Goal of the exercise: From the listing that follows, report the number of lines with the word "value" in them, and no other output.

☆ ☆ ☆

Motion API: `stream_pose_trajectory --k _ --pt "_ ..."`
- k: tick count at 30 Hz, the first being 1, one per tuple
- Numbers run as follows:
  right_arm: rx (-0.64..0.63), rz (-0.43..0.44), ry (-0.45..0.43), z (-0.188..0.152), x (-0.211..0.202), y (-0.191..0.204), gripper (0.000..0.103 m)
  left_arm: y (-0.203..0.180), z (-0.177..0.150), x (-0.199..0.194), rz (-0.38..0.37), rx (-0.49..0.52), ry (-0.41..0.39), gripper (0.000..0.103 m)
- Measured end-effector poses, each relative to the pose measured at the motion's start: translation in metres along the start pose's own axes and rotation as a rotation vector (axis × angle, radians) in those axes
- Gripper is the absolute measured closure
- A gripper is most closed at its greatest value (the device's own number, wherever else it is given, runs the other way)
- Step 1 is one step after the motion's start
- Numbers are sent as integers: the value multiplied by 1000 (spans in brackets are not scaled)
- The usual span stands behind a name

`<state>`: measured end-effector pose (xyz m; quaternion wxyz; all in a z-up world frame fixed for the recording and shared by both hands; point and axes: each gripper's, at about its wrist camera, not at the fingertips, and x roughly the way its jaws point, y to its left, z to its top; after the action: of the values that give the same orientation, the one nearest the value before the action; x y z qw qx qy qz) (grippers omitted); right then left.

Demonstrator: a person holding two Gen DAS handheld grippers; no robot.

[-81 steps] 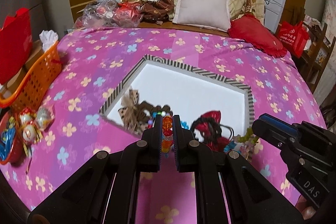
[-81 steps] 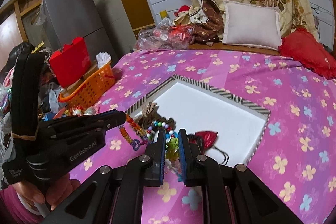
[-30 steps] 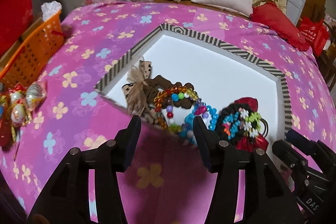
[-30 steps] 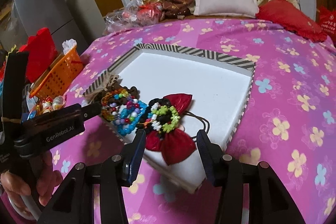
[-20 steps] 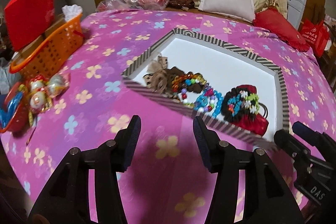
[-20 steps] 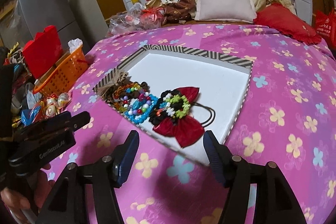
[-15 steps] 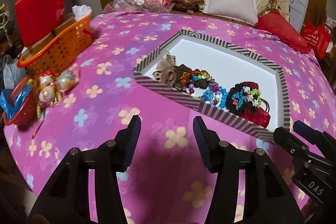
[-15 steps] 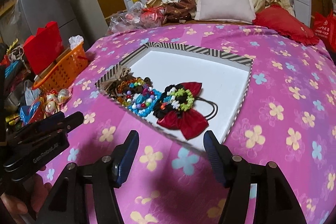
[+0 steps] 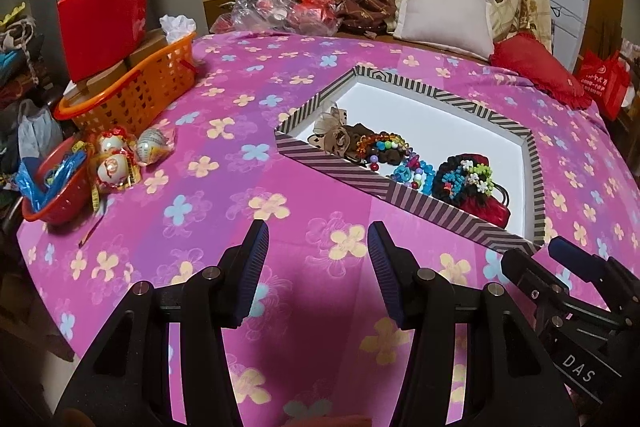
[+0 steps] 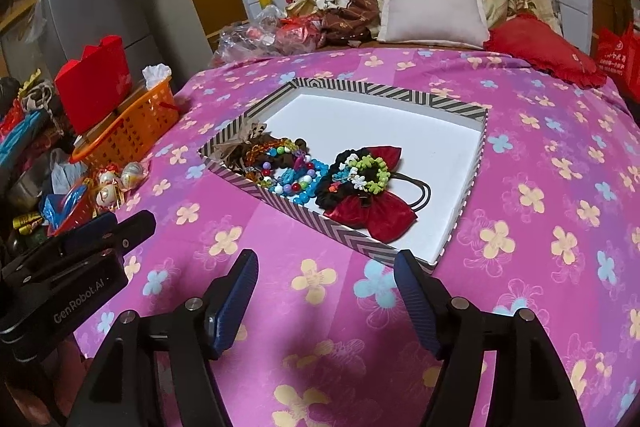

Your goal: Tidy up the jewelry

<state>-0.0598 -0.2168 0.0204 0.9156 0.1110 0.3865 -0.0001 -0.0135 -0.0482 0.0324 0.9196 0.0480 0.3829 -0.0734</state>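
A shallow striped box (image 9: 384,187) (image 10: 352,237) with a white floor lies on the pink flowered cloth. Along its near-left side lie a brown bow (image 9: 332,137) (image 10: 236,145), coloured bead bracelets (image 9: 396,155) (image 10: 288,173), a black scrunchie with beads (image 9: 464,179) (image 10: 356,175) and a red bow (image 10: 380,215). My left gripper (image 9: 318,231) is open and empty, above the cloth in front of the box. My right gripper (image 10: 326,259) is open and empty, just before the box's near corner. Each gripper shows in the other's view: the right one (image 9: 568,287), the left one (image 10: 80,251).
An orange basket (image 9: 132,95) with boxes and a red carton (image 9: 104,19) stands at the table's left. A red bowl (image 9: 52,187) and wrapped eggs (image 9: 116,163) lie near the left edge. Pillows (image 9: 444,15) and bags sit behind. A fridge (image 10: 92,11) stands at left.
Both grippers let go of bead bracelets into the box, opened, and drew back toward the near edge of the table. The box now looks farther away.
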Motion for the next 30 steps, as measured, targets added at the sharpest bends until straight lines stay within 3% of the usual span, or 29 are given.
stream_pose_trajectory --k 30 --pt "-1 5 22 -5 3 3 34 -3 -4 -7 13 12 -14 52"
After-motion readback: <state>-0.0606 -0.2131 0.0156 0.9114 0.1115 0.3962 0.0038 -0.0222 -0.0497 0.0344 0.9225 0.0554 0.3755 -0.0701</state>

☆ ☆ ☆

Solution to the problem: 3